Self-inflicted.

Via LA Times:

Long before we knew who’d won Tuesday’s special election in Alabama, we knew who had lost: the media. At least, that is, according to conservative media critics.

“Roy Moore Proves Media Only Destroys Itself in Elections” ran a headline Monday in The American Spectator. “The late Charles Manson seems to have gotten a more sympathetic press” than Republican Roy Moore, complained former human events editor Allan H. Ryskind in the Washington Times. “The real reason for a situation that allows the Roy Moores and Donald Trumps of the world to rise above mere laughingstock status,” opined former George W. Bush speechwriter Matt Latimer in Politico, “is that the media has totally lost its connection with a large portion of the nation.”

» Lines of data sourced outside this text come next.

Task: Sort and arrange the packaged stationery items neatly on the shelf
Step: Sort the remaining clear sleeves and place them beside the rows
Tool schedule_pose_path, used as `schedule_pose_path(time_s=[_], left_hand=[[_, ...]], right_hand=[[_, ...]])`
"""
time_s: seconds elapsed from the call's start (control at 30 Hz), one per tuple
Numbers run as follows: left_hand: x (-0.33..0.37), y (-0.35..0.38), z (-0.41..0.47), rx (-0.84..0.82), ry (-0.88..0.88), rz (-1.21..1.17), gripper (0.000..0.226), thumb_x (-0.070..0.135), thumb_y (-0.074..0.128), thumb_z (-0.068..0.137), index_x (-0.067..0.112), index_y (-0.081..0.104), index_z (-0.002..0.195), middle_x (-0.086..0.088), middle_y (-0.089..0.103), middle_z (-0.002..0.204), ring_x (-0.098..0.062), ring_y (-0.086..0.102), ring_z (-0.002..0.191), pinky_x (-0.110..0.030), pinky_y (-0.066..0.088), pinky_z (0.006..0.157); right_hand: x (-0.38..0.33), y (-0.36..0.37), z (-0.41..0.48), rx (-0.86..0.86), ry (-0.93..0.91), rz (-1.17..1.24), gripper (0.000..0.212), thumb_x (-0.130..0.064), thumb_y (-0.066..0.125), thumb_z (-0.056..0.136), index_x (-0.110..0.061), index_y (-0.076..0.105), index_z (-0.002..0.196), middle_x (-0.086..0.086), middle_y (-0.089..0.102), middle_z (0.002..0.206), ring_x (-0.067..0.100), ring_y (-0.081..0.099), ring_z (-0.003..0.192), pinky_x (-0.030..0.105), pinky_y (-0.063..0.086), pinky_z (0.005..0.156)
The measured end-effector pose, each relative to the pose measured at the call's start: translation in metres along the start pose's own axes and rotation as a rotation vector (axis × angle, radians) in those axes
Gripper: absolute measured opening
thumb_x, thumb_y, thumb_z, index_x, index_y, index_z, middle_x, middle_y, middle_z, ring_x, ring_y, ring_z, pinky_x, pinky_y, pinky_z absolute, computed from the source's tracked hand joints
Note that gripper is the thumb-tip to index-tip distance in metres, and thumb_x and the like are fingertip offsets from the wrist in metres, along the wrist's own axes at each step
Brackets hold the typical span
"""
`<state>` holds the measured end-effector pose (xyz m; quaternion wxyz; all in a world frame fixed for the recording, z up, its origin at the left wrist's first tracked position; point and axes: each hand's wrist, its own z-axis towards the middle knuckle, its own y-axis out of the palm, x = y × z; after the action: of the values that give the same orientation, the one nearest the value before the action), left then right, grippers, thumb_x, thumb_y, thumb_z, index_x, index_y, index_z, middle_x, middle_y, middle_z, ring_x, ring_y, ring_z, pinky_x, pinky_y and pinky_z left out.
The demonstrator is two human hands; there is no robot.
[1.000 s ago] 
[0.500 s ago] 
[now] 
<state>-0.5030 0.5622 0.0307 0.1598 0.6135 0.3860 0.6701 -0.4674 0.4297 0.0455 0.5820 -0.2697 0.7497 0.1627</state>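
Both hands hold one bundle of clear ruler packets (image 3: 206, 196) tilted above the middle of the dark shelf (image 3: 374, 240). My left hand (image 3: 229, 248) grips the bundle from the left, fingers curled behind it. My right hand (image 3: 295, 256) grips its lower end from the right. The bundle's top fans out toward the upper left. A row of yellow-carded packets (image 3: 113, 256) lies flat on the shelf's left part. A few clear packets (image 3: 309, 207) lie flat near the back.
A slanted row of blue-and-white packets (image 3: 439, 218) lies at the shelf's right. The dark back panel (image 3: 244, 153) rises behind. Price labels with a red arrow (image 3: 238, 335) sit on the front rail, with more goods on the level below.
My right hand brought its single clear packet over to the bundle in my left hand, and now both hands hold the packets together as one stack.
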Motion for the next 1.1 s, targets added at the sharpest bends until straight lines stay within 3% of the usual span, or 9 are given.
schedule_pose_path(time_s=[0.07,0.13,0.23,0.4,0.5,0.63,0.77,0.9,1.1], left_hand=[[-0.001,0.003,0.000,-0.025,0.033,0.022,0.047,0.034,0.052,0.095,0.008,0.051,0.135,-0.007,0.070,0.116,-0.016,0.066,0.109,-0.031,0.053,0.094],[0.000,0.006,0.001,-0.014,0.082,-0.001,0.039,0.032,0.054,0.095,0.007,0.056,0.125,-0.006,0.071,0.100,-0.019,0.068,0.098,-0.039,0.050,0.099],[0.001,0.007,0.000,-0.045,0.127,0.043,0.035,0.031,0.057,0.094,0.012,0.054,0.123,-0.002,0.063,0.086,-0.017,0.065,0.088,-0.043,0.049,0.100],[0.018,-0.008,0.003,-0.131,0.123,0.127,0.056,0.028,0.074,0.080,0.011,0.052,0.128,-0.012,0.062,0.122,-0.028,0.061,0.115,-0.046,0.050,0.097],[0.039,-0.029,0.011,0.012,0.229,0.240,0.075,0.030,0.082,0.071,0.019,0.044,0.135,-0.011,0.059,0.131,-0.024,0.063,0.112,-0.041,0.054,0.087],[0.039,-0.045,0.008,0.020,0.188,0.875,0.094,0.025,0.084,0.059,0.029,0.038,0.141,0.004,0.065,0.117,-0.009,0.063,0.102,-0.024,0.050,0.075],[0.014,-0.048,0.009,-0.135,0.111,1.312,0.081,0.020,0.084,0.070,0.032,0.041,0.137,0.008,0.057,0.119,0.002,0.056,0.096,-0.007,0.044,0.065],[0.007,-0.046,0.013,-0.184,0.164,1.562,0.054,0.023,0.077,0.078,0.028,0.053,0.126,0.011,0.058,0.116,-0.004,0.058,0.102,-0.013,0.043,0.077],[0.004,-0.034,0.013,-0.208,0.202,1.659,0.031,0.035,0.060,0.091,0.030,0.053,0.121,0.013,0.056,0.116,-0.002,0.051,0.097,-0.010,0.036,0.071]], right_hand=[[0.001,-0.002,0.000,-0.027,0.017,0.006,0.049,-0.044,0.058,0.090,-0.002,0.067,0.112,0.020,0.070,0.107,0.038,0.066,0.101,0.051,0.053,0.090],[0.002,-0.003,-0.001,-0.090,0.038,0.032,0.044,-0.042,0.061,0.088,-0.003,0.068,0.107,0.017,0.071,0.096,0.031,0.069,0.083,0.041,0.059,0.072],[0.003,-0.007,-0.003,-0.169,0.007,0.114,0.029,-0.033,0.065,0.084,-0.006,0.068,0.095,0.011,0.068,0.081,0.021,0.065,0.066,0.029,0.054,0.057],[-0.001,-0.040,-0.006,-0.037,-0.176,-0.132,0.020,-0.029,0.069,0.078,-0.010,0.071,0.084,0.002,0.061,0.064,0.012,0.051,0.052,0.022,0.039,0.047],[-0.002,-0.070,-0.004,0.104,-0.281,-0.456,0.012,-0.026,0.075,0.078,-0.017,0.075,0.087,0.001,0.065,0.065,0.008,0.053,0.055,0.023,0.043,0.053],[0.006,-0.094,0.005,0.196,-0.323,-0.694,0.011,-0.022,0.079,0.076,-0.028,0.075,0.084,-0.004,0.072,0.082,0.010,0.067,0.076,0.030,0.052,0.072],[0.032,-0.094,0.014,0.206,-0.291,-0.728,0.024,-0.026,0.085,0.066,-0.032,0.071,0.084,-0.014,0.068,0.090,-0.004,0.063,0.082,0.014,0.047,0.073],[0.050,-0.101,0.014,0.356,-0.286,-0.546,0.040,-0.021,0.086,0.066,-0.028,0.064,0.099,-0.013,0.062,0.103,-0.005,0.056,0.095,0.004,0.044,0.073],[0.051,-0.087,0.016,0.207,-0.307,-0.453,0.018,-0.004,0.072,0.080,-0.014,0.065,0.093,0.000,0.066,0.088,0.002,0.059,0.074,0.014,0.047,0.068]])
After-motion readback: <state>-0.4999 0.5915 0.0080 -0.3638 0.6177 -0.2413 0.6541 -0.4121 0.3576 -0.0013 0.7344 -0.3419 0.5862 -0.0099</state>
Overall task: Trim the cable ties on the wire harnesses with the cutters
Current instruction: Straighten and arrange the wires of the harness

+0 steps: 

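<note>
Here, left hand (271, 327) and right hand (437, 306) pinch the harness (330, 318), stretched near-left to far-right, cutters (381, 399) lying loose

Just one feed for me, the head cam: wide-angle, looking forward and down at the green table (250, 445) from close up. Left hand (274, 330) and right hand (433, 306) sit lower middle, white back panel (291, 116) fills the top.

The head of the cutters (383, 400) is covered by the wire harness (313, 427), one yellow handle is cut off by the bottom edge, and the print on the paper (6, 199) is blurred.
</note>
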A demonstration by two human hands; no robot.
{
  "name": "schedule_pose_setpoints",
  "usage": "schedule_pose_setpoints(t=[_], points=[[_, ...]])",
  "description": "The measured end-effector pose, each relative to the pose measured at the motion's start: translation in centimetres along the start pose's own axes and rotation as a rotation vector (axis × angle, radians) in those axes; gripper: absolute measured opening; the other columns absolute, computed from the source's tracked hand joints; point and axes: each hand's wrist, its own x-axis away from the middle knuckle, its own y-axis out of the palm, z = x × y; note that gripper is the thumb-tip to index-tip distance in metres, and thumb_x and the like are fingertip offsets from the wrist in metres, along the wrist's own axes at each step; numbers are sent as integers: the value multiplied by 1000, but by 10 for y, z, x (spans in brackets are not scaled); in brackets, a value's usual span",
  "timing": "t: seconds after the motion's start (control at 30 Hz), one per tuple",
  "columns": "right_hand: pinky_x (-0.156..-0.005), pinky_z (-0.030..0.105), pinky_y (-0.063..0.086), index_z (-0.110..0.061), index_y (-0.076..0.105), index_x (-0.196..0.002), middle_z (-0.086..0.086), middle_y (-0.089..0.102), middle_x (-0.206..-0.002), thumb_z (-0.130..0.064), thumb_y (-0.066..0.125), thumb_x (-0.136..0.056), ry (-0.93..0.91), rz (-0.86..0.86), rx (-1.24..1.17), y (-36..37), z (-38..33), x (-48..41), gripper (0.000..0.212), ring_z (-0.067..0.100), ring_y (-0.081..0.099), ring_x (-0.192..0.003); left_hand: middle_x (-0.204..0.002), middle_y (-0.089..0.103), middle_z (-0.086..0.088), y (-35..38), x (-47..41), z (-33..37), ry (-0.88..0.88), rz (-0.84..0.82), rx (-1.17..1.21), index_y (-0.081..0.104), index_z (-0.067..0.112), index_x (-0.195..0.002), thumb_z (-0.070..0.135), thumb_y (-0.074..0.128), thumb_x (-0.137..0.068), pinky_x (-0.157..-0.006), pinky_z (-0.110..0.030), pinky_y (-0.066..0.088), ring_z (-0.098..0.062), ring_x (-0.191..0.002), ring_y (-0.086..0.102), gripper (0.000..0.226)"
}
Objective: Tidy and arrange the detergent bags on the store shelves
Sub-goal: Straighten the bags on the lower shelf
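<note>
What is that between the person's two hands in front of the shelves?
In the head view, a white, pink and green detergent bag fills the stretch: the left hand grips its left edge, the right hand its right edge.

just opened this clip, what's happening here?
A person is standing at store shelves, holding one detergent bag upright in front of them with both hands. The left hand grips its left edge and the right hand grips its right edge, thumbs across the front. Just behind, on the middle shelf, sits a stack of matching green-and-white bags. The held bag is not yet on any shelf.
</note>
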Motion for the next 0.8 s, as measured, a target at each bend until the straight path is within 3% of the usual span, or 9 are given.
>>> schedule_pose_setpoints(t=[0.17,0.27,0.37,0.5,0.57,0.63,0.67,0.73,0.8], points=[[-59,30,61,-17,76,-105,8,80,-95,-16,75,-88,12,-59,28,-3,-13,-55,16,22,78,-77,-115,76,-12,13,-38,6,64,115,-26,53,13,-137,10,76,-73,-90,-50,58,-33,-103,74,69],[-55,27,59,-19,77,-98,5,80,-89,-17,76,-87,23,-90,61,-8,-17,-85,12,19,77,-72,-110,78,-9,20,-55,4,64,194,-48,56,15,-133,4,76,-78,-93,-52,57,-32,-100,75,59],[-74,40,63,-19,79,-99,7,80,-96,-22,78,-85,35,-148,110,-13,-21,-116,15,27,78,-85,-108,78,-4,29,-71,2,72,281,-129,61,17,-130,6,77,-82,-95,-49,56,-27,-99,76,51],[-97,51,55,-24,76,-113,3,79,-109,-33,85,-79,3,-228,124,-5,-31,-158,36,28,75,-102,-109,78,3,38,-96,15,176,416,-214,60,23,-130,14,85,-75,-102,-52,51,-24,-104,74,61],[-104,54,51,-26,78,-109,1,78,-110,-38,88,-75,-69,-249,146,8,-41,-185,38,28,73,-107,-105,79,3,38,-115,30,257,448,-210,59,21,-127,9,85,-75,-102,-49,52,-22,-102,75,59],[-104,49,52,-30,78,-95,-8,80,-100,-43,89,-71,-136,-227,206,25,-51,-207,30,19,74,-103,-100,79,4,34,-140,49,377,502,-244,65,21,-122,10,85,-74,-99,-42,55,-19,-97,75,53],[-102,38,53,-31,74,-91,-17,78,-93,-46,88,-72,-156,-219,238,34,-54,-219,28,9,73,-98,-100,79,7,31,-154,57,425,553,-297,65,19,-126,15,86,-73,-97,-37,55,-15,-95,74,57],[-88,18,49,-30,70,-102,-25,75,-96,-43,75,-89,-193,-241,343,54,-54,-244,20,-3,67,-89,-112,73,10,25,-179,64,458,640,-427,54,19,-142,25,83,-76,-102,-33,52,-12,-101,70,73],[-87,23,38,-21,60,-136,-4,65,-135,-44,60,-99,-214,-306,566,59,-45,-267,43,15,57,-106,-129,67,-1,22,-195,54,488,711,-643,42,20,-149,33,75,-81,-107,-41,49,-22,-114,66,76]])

The view from inside the belly of the mainstream beast couldn’t have been more diametrically opposed.

“ ‘The media’ is not on the ballot in Tuesday’s special election in Alabama,” CNN Reliable Sources anchor Brian Stelter wrote Monday. “That’s obvious, yes, but it bears repeating because Roy Moore has been trying to run against the national news media for the past month.”

How could the same problem look so different to two large sets of people? The answer explains a lot about how we consume and act on political information in 2017. It begins with the two main categories of media criticism: insider and outsider.

Outsider criticism generally comes in the form of correctives aimed at the largest news organizations that maintain a professional pretense of fairness — newspapers, wire services, network news broadcasts, some cable networks, news radio. While occasionally arising from a sincere desire to improve the overall quality of information (see Snopes.com), the primary motivation for most watchdog-watchdogging is political. And because only 7% of full-time American journalists self-identify as Republican (as of this widely cited 2014 study), the most energized outsider media critics of the moment are on the right.

All political media criticism — whether it was the more left-leaning alternative and New Journalism of the ’60s and ’70s, the right-leaning AM radio revolution of the ’80s and ’90s or the social media cacophony we see today — begins as a necessary and bracing reminder to the big media fish that they, too, swim in water, even if they don’t feel it.

But soon, the outsider critique brushes up against the first iron law of media criticism: Partisan skepticism inevitably drifts toward media illiteracy. What starts out as a tool for more sophisticated news consumption eventually degrades into an excuse for those who choose not to believe inconvenient journalism.[…]

The struggle against Trump’s norms-shattering presidency is real. So is the decreasing marginal utility of crying wolf at every opportunity. How to thread that needle? Another CNN anchor, Jake Tapper, pointed the way at the L.A. Press Clubs awards this year.

“We don’t need to give the enemies of the Fourth Estate any ammunition,” Tapper warned. “That means we need to be squeaky clean. We’re not the resistance. We’re not the opposition. We’re here to tell the truth, report the facts, regardless of whom those facts favor one way or the other.”